**EXERCISE AIM:** Lines from the records below that contain the word "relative" are to be copied out.

**LISTED RECORDS:**
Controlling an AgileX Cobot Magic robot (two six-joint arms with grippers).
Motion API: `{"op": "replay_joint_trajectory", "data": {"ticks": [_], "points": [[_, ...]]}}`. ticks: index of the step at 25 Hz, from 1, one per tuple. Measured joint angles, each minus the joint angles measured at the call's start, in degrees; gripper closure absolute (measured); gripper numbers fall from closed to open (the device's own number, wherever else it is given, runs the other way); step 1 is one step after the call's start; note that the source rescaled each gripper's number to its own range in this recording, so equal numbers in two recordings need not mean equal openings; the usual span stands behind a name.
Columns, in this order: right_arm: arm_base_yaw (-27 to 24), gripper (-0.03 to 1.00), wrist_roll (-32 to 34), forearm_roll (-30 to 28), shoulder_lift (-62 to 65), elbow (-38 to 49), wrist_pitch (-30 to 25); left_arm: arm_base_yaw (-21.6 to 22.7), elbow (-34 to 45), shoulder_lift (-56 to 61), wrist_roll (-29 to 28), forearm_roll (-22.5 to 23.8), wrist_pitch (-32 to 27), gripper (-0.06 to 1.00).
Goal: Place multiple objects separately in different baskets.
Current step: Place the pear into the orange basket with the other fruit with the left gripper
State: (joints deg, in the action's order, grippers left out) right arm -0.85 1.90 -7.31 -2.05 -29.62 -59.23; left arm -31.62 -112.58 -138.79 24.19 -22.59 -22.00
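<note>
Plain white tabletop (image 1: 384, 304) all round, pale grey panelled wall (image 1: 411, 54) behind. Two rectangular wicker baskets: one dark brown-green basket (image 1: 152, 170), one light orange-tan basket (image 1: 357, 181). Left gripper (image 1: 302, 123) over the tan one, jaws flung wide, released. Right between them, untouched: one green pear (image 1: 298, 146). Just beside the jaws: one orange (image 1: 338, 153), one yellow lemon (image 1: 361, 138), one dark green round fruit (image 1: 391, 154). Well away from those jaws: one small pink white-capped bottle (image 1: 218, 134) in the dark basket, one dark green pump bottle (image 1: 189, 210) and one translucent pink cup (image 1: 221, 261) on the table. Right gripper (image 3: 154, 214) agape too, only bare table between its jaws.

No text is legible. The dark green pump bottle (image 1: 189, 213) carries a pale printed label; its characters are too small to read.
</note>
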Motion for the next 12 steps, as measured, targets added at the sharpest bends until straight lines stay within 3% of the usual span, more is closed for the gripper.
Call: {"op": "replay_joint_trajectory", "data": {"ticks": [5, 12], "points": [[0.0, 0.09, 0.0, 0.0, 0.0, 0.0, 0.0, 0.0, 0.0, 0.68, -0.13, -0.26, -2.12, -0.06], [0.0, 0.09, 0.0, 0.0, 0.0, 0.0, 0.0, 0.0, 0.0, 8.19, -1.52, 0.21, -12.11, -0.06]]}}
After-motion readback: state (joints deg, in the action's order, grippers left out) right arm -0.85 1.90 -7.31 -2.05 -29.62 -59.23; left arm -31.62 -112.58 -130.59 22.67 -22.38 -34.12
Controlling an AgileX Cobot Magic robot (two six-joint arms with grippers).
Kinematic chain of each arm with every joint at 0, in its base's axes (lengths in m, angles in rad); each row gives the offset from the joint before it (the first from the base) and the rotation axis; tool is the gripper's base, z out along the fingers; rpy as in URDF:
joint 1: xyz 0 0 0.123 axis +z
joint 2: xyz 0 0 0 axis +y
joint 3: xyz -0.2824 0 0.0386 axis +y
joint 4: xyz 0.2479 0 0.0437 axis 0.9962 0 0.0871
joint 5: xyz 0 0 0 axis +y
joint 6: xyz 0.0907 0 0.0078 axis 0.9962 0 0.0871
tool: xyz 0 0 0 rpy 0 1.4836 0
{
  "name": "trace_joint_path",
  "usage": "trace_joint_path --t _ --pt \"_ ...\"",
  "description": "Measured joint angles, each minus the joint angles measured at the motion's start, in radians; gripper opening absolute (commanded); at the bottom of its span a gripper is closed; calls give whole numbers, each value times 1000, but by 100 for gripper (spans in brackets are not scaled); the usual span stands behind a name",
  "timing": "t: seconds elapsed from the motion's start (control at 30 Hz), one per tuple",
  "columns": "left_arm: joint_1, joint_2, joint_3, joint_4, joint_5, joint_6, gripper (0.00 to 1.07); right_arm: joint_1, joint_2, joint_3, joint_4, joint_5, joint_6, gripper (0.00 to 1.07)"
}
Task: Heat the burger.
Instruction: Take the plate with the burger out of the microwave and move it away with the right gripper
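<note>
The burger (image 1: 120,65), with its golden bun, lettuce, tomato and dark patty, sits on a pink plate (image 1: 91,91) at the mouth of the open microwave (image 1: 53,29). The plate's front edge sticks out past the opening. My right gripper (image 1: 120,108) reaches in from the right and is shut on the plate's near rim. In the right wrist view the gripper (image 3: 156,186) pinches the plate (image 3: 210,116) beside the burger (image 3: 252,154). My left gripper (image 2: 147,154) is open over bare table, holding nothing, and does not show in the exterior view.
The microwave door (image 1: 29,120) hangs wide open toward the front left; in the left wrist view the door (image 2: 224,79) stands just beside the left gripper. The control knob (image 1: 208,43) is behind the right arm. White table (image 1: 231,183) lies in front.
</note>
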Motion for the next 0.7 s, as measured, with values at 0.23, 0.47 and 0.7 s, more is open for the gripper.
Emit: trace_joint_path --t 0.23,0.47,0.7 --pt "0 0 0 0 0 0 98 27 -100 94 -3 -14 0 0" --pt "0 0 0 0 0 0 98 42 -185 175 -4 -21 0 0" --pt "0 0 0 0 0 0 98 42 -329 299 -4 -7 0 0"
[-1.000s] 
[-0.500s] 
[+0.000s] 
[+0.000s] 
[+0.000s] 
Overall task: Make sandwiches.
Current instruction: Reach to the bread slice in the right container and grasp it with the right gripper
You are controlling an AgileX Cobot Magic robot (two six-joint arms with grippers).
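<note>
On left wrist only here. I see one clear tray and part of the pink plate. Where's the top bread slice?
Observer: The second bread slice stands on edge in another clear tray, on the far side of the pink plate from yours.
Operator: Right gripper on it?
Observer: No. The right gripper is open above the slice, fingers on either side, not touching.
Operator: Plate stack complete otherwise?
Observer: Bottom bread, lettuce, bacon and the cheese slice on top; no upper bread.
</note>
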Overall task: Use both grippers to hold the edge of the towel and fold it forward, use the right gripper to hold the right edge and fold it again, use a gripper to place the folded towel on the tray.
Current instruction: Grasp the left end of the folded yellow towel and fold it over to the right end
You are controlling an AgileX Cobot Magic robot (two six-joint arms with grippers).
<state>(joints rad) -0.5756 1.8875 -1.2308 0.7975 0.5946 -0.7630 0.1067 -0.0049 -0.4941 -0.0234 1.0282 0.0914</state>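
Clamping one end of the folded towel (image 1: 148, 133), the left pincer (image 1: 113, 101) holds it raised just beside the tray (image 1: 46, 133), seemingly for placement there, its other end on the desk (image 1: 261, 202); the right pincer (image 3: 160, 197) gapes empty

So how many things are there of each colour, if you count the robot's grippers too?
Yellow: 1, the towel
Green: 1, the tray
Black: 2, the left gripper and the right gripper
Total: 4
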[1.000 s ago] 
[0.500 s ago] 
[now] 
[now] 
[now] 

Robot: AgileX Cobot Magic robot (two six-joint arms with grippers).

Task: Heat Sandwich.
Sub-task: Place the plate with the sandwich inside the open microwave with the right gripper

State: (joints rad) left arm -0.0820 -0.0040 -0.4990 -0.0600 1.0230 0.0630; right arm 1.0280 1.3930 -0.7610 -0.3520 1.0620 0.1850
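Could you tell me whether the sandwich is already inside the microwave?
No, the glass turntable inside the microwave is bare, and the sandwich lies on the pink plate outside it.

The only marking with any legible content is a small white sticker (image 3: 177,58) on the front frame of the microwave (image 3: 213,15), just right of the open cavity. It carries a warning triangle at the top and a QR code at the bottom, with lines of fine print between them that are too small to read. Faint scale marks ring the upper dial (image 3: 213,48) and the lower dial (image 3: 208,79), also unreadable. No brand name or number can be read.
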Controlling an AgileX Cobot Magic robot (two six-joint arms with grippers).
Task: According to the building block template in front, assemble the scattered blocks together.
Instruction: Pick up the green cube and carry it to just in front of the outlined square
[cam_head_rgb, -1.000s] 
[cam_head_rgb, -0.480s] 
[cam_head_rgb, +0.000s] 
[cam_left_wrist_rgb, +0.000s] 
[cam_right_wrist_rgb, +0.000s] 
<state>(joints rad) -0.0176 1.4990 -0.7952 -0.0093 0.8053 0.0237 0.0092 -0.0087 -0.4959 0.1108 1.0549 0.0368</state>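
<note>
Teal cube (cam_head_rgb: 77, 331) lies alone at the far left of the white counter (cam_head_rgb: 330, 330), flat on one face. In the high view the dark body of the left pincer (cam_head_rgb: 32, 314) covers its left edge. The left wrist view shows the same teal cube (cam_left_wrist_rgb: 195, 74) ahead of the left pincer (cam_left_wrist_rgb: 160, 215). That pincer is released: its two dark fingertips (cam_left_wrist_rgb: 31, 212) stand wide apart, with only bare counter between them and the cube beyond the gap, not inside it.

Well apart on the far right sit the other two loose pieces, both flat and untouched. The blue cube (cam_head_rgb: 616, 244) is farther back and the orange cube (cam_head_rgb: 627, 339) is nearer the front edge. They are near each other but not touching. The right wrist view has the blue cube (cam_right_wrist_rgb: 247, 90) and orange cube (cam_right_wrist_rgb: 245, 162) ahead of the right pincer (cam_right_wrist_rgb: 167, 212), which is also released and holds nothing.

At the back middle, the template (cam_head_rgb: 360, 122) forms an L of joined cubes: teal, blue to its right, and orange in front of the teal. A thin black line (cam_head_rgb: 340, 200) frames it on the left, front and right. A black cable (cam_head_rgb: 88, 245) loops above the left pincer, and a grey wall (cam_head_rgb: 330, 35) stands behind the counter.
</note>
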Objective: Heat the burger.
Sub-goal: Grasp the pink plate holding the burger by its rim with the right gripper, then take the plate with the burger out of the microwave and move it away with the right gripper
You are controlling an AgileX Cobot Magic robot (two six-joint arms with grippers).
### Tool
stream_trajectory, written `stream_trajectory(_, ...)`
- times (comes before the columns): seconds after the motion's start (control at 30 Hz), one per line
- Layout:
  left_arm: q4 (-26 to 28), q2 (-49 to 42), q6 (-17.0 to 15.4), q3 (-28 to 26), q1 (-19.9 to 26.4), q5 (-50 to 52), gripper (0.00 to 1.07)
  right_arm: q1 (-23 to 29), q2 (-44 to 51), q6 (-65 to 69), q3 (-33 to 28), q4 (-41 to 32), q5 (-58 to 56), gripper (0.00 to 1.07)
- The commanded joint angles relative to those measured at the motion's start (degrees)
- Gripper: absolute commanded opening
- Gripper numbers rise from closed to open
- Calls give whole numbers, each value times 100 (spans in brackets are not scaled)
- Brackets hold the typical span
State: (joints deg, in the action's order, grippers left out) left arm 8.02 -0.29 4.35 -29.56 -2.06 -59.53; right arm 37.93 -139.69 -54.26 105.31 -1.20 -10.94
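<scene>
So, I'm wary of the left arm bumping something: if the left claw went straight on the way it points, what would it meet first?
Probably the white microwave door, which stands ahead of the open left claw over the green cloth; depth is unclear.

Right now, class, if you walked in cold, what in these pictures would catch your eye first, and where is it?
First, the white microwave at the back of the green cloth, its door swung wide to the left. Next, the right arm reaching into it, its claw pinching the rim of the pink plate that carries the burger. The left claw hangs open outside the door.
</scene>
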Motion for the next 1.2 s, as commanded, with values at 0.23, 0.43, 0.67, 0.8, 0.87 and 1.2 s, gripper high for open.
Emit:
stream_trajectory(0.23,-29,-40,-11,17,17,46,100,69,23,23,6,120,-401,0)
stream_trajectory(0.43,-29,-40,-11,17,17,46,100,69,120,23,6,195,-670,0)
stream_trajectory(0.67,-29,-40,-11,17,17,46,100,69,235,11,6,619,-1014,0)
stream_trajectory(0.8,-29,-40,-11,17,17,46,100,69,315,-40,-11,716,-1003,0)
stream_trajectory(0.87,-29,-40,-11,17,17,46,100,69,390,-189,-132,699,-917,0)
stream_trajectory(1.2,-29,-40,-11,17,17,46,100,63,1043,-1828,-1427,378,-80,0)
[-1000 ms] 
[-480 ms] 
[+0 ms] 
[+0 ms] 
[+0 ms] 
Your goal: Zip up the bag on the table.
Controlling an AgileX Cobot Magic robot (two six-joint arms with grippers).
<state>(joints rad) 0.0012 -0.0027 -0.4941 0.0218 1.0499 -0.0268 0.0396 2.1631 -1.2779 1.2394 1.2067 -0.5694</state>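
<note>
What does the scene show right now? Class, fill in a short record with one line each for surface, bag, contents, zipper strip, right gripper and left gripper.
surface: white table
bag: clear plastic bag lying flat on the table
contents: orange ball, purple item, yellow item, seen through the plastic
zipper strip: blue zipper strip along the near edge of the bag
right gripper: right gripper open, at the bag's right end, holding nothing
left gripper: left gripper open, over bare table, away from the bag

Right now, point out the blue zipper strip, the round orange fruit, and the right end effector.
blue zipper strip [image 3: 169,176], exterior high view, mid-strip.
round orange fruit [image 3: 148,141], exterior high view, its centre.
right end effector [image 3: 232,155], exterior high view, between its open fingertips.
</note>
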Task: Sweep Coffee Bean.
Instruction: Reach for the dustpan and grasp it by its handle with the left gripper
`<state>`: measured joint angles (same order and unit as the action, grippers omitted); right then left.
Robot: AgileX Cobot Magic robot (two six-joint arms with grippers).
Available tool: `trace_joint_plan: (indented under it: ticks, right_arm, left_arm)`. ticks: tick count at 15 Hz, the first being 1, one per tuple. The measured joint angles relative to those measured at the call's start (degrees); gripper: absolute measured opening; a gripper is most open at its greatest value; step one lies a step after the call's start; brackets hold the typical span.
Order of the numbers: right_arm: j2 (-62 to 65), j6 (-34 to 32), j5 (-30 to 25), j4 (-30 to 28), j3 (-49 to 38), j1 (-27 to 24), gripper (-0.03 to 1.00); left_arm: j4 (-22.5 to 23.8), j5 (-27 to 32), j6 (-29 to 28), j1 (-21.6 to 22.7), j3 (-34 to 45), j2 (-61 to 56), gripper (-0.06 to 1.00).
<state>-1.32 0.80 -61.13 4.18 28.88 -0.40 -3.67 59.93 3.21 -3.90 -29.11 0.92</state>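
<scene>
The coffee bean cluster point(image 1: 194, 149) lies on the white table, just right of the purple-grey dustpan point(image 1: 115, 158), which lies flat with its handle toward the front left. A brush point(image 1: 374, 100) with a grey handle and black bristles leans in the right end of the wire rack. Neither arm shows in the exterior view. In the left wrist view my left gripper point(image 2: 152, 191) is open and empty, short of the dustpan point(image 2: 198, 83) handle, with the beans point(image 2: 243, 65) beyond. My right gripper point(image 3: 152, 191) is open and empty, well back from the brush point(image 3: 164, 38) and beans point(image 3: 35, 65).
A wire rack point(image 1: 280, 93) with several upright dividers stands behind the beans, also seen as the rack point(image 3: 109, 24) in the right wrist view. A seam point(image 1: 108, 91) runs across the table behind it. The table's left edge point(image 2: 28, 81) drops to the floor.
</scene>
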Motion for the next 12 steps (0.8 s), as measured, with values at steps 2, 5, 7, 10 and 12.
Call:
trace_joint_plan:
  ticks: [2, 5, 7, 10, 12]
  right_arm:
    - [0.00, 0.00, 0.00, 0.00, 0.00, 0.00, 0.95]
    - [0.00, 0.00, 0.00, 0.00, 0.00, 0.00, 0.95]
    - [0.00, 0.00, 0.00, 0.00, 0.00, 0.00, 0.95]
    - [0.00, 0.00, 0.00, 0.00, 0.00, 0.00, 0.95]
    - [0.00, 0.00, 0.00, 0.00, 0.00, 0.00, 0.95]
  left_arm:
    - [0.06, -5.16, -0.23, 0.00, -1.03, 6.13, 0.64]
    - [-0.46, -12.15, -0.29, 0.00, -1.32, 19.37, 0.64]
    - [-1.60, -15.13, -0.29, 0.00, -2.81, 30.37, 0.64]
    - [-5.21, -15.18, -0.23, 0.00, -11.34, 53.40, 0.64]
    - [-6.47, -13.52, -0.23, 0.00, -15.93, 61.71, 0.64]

**RESPONSE:**
- The commanded joint angles relative to those measured at the motion's start (degrees)
Available tool: `trace_joint_plan: (indented under it: ticks, right_arm, left_arm)`. ticks: tick count at 15 Hz, the first being 1, one per tuple. The measured joint angles relative to those measured at the call's start (degrees); gripper: absolute measured opening; a gripper is most open at its greatest value; step one lies a step after the call's start; brackets hold the typical span.

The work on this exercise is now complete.